2. As subrogee, petitioner merely stepped into the shoes of the
consignee and may only exercise those rights that the congsinee
may have against the wrongdoer who caused the damage.
3. The Supreme Court (SC) has ruled that the purpose of the time
limitation for filing claims is “to appraise the arraste operator of
the existence of a claim and enable it to check on the validity of
the claimant’s demand while the facts are still fresh for
recollection of the persons who took part in the undertaking and
the pertinent papers are still available,”
D. Equitable Insurances Corporation vs. Transmodal
International, Inc., 834 SCRA 581
1. Subrogation is the substitution of one person in the place of
another with reference to a lawful claim or right, so that he who
is substituted succeeds to the rights of the other in relation to a
debt or claim, including its remedies or securities.
2. The payment by the insurer to the insured operates as an
equitable assignment to the insurer of all the remedies which the
insured may have against the third party whose negligence or
wrongful act caused the loss.
IV. TRANSPORTATION

A. Fernando vs. Northwest Airlines, Inc., 817 SCRA 233


1. Article 1733 of the New Civil Code provides that common
carriers, from the nature of their business and for reasons of
public policy, are bound to observe extraordinary diligence in the
vigilance over the goods and for the safety of the passengers
transported by them, according to all the circumstances of each
case.
2. In requiring compliance with the standard of extraordinary
diligence, a standard which is, in fact, that of the highest possible
degree of diligence, from common carriers and in creating a
presumption of negligence against them, the law seeks to
compel them to control their employees, to tame their reckless
instincts and to force them to take adequate care of human
beings and their property.

B. Sanico vs. Colapano, 841 SCRA 141


1. Since the cause of action is based on a breach of a contract of
carriage, the liablity of Sanico is direct as the contract as between
him and Colipano.
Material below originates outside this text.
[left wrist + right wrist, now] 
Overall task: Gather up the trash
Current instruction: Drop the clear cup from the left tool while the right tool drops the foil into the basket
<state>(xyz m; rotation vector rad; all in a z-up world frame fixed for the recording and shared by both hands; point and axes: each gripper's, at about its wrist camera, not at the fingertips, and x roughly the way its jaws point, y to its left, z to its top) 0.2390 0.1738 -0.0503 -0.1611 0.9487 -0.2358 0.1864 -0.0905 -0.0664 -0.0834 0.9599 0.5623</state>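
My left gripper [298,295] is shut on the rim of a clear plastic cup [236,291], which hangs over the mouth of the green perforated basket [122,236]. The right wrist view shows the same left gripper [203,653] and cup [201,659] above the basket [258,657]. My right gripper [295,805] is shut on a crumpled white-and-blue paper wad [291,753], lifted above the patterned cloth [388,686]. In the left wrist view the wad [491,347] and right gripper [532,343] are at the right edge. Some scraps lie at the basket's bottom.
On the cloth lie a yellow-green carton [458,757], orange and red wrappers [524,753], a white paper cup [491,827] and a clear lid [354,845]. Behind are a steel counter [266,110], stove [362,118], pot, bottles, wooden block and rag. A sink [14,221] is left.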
Castro, being merely the driver of Sanico’s
jeepney, cannot be made liable as he is not a party to the contract
of carriage.
2. Specific to a contract of carriage, the Civil Code requires common
carries to observe extraordinary diligence is safety transporting
their passengers.
3. In case of death of or injury to their passenger, Article 1765 of the
Civil Code provides that common carries are presumed to have
been at fault of negligent, and this presumption can be over-
come only by proof of the extraordinary diligence exercised to
ensure the safety of the passengers.
4. The only defenses available to common carries are (1) proof that
they observed extraordinary diligence as prescribed in Article
1756, and (2) following Article 1174, of the Civil Code, proof that
the injury or death was brought about by an event which “ could
not be foreseen, or which, though foreseen, were inevitable, “ or
a fortuitous event.
5. The Civil Code requires extraordinary diligence from common
carries because the nature of their business requires the public
to put their safety and lives in the hands of these carries.
6. To uphold waivers taken from injured passengers who have no
knowledge of their entitlement under the law and the extent of
liability of common carries would indeed dilute the extraordinary
diligence required form common carries, and contravene a public
policy reflected in the Civil Code.
7. Under Artcle 2210 of Civil Code “ [i]nterest may, in the discretion
of the Supreme Court (SC), be allowed upon damages awarded
for breach of contract.

C. Loadstar Shipping Company, Incorporated vs. Malayan


Insurance Company, Incorporated, 825 SCRA 14
1. The Supreme Court (SC) reiterates the principle that actual
damages are not presumed; it cannot be anchored on mere
surmises, speculations or conjectures.
2. As common carriers, the petitioners are bound to observe
extraordinary diligence in their vigilance over the goods they
transport, as required by the nature of their business and for
reasons of public policy.
3. So long as there is a violation of the right of the plaintiff—whether
based on law, contract or other sources of obligations —an
award of nominal damages is proper.
4. Nominal damages are recoverable where a legal right is
technically violated and must be vindicated against an invasion
that has produced no actual present loss of any kind or where
there has been a breach of contract and no substantial injury or
actual damages whatsoever have been or can be shown.
5. While it is true that the contamination of the copper concentrates
cannot be considered as total loss on the part of Philippine
Associated Smelting and Refining Corporation (PASAR), this
does not exclude the fact that the subject cargo obtained
damage.
6. Article 1735 of the Civil Code provides that, in all cases other
than those mentioned under Article 1734 thereof, if the goods are
lost, destroyed or deteriorated, common carriers are presumed
to have been at fault or to have acted negligently, unless they
prove that they observed extraordinary diligence as required in
Article 1733.
7. Petitioners’ wanton attitude was shown by the fact that they
deployed a clearly overaged ship and that they failed to make
sure that the ship’s hatches were watertight or properly secured
during voyage.

D. Darines vs. Quiñones, 834 SCRA 212


1. In an action for breach of contract, moral damages may be
recovered only when a) death of a passenger results; or b) the
carrier was guilty of fraud and bad faith even if death does not
result.
2. There being neither allegation nor proof that respondents acted
in fraud or in bad faith in performing their duties arising from their
contract or carriage, they are then not liable for moral damages.
3. Since petitioners are not entitled to either moral, temperate,
liquidated, or compensatory damages, then their claim for
exemplary damages is bereft of merit.
V. CORPORATION LAW (to be covered by pre-week lecture)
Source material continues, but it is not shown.